What is medical transcription, and how has it changed?
Medical transcription is the process of converting spoken clinical dictation into a written document. For most of its history, a physician dictated after the patient left the room. A human transcriptionist received the audio file and typed the note. The completed document came back hours or days later. That workflow was built for paper charts and phone systems. It has not kept pace with same-day billing cycles, EHR workflows, or the documentation volume modern practices carry.
The category covers more report types than most clinicians realize. Traditional transcription handles a wide range of documents, including:
- Operative reports, which detail surgical procedures including preoperative and postoperative diagnoses, the surgical approach, instrument counts, and patient status after leaving the operating room
- Radiology reports, dictated by radiologists after imaging studies including X-rays, CT scans, MRI, and ultrasound
- Pathology reports, covering lab analysis of tissue samples and their diagnostic findings
- Discharge summaries, compiling the full record from admission through discharge
- Consultation reports, summarizing specialist findings for referring providers
- Office notes, including progress notes, chart notes, referral letters, and patient-facing documents from outpatient visits
The standard workflow has five steps. A provider dictates into a phone system, app, or digital recorder. The audio file transfers to a transcription service. A human transcriptionist, or an AI-assisted transcriptionist in hybrid services, converts the audio to text. A QA reviewer checks the output before delivery. The completed document goes back to the practice for import into the EHR.
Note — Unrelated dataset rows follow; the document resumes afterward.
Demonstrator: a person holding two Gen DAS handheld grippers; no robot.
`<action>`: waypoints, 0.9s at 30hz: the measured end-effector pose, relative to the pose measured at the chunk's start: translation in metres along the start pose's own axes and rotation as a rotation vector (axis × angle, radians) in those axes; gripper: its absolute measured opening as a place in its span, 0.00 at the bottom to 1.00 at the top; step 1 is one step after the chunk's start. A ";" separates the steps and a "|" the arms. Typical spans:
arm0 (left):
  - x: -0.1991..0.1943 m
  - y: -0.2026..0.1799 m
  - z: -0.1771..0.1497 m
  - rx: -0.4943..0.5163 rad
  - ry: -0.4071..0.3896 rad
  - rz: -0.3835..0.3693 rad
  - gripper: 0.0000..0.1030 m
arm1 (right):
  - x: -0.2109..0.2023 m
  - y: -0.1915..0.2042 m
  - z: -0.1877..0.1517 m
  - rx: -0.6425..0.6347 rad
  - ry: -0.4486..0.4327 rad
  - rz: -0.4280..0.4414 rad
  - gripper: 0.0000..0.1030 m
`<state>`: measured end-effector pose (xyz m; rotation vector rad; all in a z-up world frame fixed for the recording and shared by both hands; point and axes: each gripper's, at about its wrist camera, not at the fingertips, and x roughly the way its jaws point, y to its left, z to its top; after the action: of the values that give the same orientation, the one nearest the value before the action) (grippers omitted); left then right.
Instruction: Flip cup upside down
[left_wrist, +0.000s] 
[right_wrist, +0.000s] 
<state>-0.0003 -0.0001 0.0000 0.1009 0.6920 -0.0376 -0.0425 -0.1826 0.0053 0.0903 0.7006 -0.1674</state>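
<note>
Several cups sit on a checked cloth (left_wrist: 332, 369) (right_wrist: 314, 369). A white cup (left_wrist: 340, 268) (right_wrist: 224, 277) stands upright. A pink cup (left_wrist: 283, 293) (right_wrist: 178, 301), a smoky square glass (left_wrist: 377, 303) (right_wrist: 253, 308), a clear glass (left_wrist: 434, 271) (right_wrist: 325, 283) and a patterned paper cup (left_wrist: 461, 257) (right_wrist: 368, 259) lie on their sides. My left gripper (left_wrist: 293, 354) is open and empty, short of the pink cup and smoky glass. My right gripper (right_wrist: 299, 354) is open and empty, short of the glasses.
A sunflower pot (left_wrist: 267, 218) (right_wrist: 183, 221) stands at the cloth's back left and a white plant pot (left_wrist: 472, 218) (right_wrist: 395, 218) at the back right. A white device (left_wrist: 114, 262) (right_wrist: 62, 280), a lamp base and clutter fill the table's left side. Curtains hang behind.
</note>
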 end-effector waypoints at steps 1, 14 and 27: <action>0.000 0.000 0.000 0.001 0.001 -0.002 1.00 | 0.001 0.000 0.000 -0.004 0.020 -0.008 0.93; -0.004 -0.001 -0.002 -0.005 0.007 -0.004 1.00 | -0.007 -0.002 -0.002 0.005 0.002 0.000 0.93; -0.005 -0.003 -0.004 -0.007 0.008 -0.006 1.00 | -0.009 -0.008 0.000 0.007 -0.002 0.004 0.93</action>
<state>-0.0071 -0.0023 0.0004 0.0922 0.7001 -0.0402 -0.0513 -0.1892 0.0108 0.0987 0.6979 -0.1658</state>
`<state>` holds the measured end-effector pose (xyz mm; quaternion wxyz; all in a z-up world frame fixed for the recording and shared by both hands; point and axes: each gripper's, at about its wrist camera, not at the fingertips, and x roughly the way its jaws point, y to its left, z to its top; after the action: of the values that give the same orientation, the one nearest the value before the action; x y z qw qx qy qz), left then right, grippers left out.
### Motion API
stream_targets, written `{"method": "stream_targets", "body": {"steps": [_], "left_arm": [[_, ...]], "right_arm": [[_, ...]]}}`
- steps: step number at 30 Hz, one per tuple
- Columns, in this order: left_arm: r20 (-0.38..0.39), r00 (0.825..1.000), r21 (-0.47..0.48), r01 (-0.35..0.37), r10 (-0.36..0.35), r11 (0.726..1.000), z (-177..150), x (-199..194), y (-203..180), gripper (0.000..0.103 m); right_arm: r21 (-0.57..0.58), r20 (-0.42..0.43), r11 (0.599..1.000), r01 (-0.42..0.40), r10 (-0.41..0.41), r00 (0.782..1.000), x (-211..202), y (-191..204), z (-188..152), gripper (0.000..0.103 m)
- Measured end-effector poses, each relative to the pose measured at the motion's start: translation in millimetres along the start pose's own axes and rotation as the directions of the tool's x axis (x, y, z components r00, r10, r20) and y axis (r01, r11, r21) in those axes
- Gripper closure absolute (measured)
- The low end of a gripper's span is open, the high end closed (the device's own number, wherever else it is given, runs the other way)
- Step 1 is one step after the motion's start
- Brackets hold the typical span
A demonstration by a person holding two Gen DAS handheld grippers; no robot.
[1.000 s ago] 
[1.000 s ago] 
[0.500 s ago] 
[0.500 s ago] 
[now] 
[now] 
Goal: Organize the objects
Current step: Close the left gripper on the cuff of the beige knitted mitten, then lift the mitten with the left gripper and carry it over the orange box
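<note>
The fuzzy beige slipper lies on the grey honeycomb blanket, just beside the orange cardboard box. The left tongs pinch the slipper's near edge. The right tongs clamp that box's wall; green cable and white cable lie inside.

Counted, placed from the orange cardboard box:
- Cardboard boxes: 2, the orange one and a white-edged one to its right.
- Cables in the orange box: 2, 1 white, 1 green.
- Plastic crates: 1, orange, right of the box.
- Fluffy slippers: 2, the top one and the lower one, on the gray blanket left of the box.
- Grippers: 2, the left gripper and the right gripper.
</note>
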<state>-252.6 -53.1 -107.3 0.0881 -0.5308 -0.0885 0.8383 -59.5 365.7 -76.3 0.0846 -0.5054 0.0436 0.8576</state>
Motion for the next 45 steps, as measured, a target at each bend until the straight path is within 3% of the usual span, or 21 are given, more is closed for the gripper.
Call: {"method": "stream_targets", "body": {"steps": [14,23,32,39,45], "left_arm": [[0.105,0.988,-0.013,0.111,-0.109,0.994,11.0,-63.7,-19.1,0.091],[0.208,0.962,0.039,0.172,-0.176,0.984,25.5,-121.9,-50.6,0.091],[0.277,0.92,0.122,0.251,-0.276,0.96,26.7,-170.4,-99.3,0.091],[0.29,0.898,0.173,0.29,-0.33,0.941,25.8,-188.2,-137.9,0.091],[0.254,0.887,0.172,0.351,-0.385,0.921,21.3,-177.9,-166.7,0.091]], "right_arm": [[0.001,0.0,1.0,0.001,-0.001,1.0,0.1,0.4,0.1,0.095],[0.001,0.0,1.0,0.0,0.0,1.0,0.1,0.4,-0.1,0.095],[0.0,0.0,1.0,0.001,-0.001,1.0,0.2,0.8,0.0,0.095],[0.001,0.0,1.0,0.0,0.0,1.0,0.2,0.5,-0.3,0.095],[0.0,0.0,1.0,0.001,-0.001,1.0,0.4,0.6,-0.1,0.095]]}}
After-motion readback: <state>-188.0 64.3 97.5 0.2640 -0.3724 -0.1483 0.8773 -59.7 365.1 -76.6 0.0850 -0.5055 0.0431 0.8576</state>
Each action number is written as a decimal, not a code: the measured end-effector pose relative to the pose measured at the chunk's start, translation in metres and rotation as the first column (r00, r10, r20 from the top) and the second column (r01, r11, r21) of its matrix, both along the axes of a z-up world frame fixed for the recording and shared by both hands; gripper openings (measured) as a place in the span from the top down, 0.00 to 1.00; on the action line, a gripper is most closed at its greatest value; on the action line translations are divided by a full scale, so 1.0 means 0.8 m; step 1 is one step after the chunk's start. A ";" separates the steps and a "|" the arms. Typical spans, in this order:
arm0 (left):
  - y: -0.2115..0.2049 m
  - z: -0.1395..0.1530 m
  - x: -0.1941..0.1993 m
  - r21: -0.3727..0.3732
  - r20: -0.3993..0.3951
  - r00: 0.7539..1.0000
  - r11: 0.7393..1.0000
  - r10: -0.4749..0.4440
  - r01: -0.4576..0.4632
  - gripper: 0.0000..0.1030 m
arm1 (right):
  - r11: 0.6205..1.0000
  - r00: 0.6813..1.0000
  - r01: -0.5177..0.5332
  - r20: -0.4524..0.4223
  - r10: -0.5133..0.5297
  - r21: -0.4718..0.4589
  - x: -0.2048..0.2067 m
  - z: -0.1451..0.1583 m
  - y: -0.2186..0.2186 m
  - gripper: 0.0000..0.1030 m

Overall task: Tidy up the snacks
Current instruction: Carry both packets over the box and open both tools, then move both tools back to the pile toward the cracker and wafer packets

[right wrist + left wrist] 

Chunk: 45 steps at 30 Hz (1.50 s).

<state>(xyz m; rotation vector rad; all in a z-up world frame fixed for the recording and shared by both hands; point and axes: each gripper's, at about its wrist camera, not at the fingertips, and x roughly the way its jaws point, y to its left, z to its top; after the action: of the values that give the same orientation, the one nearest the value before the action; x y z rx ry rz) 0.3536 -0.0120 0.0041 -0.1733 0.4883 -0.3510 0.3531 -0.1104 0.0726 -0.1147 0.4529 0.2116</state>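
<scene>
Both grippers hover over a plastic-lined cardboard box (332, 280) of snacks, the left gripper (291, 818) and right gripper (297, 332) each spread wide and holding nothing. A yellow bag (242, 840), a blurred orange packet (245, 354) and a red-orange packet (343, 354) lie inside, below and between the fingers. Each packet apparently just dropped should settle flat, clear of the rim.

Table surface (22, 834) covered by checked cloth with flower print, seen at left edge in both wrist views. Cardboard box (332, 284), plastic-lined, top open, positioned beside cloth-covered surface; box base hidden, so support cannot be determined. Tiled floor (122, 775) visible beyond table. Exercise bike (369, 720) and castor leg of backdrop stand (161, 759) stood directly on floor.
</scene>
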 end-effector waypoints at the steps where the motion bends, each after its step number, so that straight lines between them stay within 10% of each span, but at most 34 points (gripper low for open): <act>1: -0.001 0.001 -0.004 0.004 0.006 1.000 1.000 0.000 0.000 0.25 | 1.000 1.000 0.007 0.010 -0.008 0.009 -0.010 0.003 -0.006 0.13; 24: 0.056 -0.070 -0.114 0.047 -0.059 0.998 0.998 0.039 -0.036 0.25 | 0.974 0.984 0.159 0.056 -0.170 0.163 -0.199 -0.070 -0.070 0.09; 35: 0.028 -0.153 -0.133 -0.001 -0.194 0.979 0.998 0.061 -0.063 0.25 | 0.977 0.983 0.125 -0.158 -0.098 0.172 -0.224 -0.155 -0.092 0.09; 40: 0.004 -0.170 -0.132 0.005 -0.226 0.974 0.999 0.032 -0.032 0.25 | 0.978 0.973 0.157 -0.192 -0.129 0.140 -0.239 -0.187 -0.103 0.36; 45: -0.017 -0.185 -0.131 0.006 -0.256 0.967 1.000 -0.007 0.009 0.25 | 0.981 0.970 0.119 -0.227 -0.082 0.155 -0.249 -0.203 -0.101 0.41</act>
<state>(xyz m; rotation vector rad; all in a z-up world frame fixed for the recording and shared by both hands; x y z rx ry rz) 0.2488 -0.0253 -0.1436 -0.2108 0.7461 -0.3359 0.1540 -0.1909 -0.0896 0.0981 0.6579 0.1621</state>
Turnaround time is where traditional transcription shows its main constraint. Vendors typically advertise routine report delivery in 24 to 48 hours, with STAT requests at 2 to 4 hours at a higher rate. For operative notes and radiology reports, that lag is workable. For the outpatient progress note a clinician needs to close before leaving the building, it is not.
The category has split in two directions. One path is traditional transcription, which remains unchanged and still fits certain use cases well. The other is ambient AI scribing.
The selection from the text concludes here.